This is long enough but if you read it through carefully it makes a lot of 
sense. Here goes:
                ***************************
Now, the thermostat and the bypass.  For some reason this seems to be a
highly emotive issue, and has been the subject of much discussion in our TR
magazine.  I found the article from the engineer I mentioned last night,
which seems to me to paint a rational picture.  It's a bit long, but I
think it's worthwhile.  He says:

"Last newsletter carried an article that recommended the blocking of the
radiator bypass system when a skirted thermostat is not available and a
non-skirted type has been fitted.

I most definitely do NOT recommend that this action be taken, for the
following reasons.

While the radiator bypass serves no useful function when the engine is at
normal operating temperature and the thermostat is open;  it serves a vital
role when the thermostat is closed.

When a cold engine is started the thermostat is closed and coolant is
prevented from circulating through the radiator.  However, under the
influence of the water pump coolant does circulate through the block and
the head via the bypass hose, ensuring an EVEN distribution of the
generated heat throughout the engine.

As the coolant must pass the thermostat on its way to the bypass outlet the
thermostat heats up at the same speed as the coolant so when the
temperature reaches the specified temperature for the thermostat, the
thermostat begins to open, admitting a small amount of cold coolant from
the radiator at first, which has the initial effect of lowering the
temperature of the coolant in the engine and slowing the rate at which the
thermostat opens; this is important to prevent a sudden surge of cold
coolant into a hot block and head.

When the coolant temperature in the whole system has stabilised the
thermostat will continue to vary as necessary to maintain the correct
operating temperature for the engine.

If the thermostat is closed and the bypass blocked, coolant cannot
circulate and coolant heating is localised to areas adjacent to the top of
the cylinder bores; coolant does not pass by the thermostat and heat only
reaches it by conduction.

In this situation several things can happen and none of them are good for
the engine.

Since heat cannot be quickly conducted away from the cylinders, hot spots
develop.  These can be hot enough to cause local boiling of the coolant. 
The steam generated forces coolant back through the water pump to the
bottom radiator tank and then up and out through the radiator cap and
overflow pipe.

The steam forces the water out of the head and then reaches the still
closed thermostat which opens immediately, allowing the steam to pass into
the cold coolant of the upper hose where it condenses immediately.

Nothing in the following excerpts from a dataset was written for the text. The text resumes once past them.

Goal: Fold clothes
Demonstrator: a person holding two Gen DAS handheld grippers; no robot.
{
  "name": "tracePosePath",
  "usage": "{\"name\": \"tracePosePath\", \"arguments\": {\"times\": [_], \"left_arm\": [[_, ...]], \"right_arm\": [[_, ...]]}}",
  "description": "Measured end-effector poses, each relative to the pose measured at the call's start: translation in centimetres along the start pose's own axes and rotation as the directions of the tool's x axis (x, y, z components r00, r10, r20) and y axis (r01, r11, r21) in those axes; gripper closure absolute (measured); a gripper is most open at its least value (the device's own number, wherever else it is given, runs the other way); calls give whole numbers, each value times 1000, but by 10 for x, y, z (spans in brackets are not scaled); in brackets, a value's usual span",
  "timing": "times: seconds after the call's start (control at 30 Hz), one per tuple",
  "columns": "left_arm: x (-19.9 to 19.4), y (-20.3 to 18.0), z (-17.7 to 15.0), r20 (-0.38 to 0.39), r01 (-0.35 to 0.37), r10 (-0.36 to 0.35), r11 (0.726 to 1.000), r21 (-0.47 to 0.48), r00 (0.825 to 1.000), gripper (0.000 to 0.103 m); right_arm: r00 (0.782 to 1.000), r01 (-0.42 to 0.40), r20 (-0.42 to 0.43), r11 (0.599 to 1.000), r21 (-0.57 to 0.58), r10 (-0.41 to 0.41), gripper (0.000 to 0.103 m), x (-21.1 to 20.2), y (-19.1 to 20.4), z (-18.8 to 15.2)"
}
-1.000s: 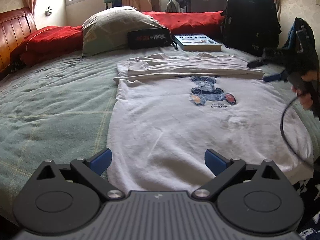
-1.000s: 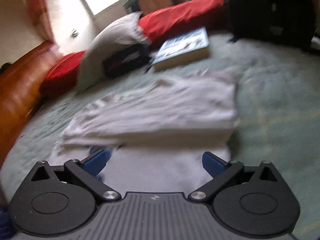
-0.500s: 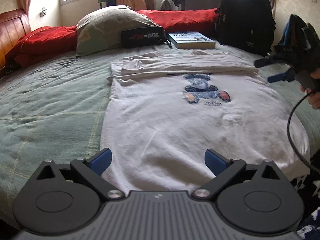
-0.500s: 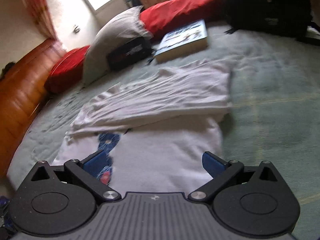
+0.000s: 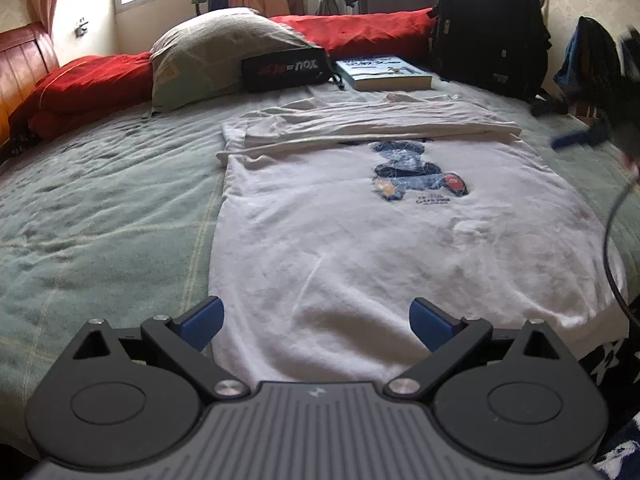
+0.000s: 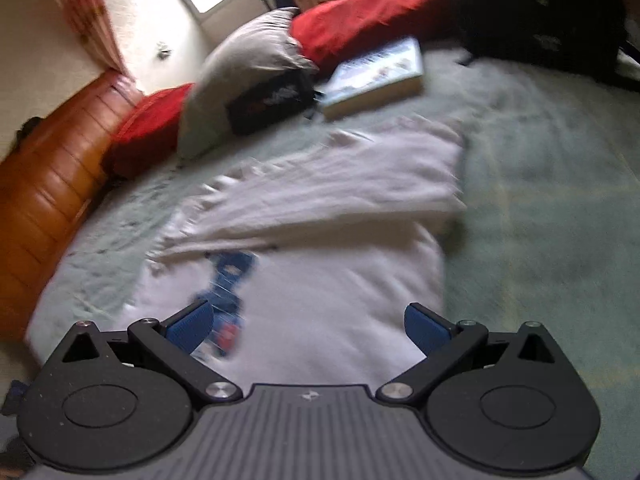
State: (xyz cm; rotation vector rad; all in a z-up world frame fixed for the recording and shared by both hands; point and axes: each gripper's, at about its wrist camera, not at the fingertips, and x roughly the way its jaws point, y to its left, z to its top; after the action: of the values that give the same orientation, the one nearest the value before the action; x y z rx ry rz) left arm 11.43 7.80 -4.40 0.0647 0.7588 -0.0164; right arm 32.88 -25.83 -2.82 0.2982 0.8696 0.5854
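Observation:
A white T-shirt [image 5: 360, 240] with a blue cartoon print lies flat on the green bedspread [image 5: 100, 220], its far part folded over into a band [image 5: 360, 124]. My left gripper [image 5: 316, 318] is open and empty, just above the shirt's near hem. My right gripper [image 6: 306, 326] is open and empty, above the shirt [image 6: 328, 300] from its right side; the fold [image 6: 332, 188] lies ahead of it. The right gripper also shows blurred at the right edge of the left wrist view [image 5: 580, 136], off the shirt's right side.
A grey pillow [image 5: 220, 52], a black pouch [image 5: 286, 68], a book [image 5: 386, 72] and red cushions [image 5: 360, 32] lie at the far side of the bed. A black backpack [image 5: 488, 28] stands at the back right. A wooden headboard [image 6: 44, 200] is at left.
The left wrist view has pulled back and left a little, and the shirt sits more central. The right gripper has moved back and lower over the shirt, and its view is blurred.

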Motion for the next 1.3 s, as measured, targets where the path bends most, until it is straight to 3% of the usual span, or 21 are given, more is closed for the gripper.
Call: {"name": "tracePosePath", "arguments": {"times": [0.17,0.4,0.57,0.77,0.87,1.0,1.13,1.3], "left_arm": [[-4,6,9,7,53,-53,998,47,999,4],[3,38,17,7,117,-118,992,44,993,3],[30,60,11,-64,117,-117,993,-3,991,3],[52,80,8,-77,124,-129,990,-62,989,3],[56,83,8,-65,134,-138,988,-74,988,3],[54,83,7,-56,146,-150,987,-69,987,3],[49,83,4,-45,158,-161,985,-71,986,3],[48,81,3,-37,169,-172,983,-65,984,3]], "right_arm": [[996,-80,-37,994,-78,77,0,46,53,52],[985,-148,-103,982,-120,136,0,160,111,120],[975,-161,-170,984,-81,145,0,249,126,145],[979,-88,-188,996,-29,81,0,324,111,148],[991,-87,-103,996,-3,87,0,335,105,156],[992,-76,-101,997,1,76,0,325,108,165],[998,-33,-49,994,-103,28,0,261,105,172],[988,149,-40,986,-79,-152,0,195,44,179]]}}
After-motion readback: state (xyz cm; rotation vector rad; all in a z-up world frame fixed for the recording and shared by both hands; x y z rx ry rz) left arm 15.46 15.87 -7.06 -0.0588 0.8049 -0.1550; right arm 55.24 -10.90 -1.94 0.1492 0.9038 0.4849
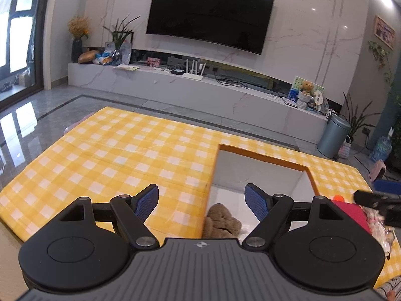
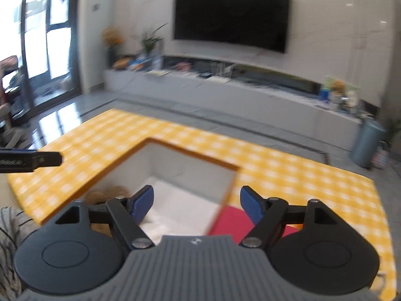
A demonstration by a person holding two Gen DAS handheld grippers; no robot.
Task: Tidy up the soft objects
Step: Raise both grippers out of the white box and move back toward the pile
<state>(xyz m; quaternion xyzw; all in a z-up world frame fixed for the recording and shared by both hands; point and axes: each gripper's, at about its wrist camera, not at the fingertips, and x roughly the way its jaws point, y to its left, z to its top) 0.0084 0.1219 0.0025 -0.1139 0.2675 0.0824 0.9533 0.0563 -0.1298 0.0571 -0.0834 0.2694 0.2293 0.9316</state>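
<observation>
Left tool: fingers spread wide, nothing held. Directly below and ahead, a brown plush is seen lying in the open box, against its near-left wall. Right tool: fingers also apart, empty; view is blurred. Beneath it, white soft material is seen on the box floor. A red item lies on the checked tabletop just right of the box wall. Nothing is blocking the box opening.

Bright daylight floods through the glass door, glaring off the glossy floor; the right wrist view is motion-blurred, and fisheye distortion bends both views' edges.
</observation>
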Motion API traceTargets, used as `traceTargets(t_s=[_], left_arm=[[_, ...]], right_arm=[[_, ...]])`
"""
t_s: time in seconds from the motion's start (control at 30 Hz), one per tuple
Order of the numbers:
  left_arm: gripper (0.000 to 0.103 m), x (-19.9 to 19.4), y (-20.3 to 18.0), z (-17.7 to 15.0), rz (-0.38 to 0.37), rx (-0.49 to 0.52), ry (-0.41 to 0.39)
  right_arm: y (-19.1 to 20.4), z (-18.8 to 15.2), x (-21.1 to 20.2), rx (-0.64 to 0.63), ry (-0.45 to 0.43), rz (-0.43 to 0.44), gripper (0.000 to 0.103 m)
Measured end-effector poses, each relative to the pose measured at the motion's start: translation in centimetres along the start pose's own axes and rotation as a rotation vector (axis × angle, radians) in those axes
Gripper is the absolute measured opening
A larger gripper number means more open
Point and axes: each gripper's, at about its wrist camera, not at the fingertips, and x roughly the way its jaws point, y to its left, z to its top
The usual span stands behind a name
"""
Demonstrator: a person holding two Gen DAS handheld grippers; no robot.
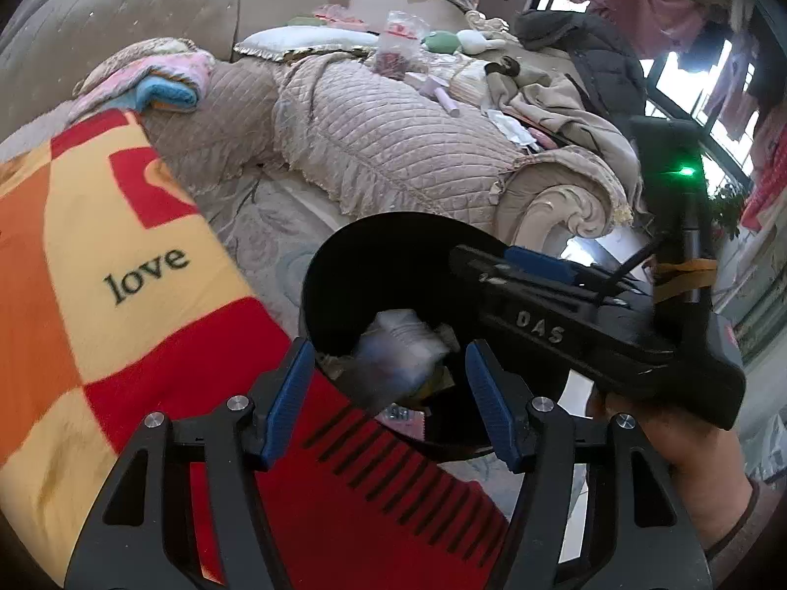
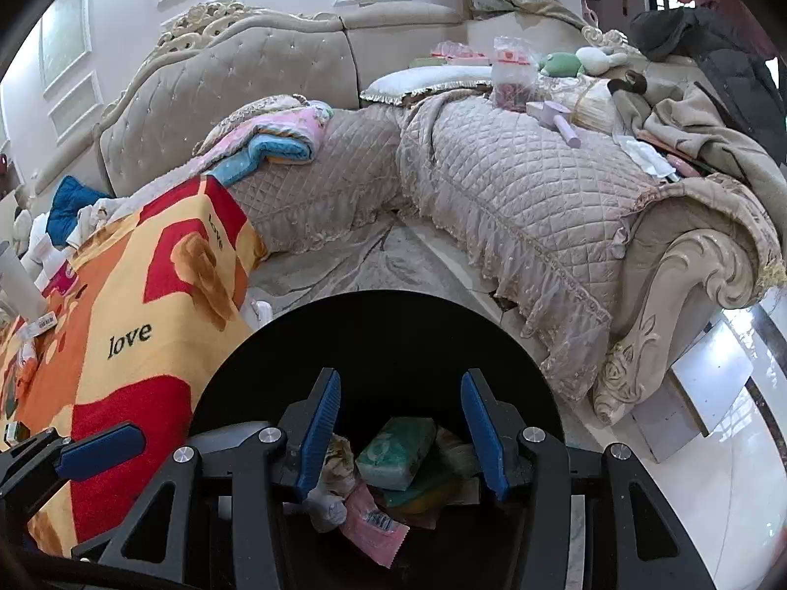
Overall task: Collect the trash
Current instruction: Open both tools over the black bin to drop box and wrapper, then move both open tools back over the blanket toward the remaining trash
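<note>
A black round bin (image 1: 344, 265) stands on the floor beside the blanket-covered table. My left gripper (image 1: 391, 405) hangs over its rim, open; a blurred whitish wrapper (image 1: 398, 349) is in the air between and beyond the pads, touching neither. My right gripper (image 2: 402, 435) is open over the same bin (image 2: 374, 334), with nothing between its fingers. Inside lie a green tissue pack (image 2: 396, 452), a pink wrapper (image 2: 374, 526) and a crumpled white piece (image 2: 327, 506). The right gripper's body (image 1: 565, 324), held by a hand, crosses the bin's right side in the left wrist view.
A red, orange and yellow "love" blanket (image 2: 123, 324) covers the table at the left, with small items on its far-left edge. A quilted beige sofa (image 2: 516, 187) with clutter runs behind; its carved arm (image 2: 679, 305) stands right of the bin. Pale floor (image 2: 344, 265) lies between.
</note>
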Motion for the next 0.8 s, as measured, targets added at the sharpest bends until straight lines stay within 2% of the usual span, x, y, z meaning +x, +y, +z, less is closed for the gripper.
traceTargets(t_s=[0.23, 0.3, 0.43, 0.6, 0.8], left_arm=[[0.063, -3.5, 2.3, -1.0, 0.017, -0.099, -0.035], [0.063, -5.5, 3.4, -1.5, 0.049, -0.124, -0.055], [0.063, -9.4, 6.4, -2.1, 0.160, -0.153, -0.086], [0.063, -14.8, 13.4, -4.1, 0.275, -0.296, -0.116], [0.063, -20.3, 22.8, -9.0, 0.458, -0.430, -0.126]], right_arm=[[0.7, 0.4, -1.8, 0.060, -0.059, -0.008, 0.049], [1.8, 0.6, -2.3, 0.061, -0.070, 0.003, 0.049], [5.8, 0.3, -3.3, 0.026, -0.083, 0.058, 0.049], [12.4, -0.7, -4.2, -0.080, -0.088, 0.172, 0.049], [20.5, -2.6, -4.1, -0.256, -0.045, 0.389, 0.052]])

The heated coolant which was forced into the lower radiator tank returns to
the block and head and passes straight through the now wide open thermostat
to the top radiator tank.  The very hot coolant is immediately followed by
the remaining cold coolant from the radiator with consequent rapid cooling
of the head and block - an excellent recipe for cracking both of these.

Another scenario is that the coolant does not boil, but coolant that is hot
enough eventually reaches the thermostat and it begins to open.  Coolant
begins to flow under the influence of the water pump and, because the rest
of the coolant in the head is much hotter than that which first reached the
thermostat, the unevenly heated block and head are quickly cooled by the
cold water from the radiator, with a similar recipe for disaster as before.

If you are one of the growing number of TR owners unable to find an
original type thermostat, I can recommend the following procedure.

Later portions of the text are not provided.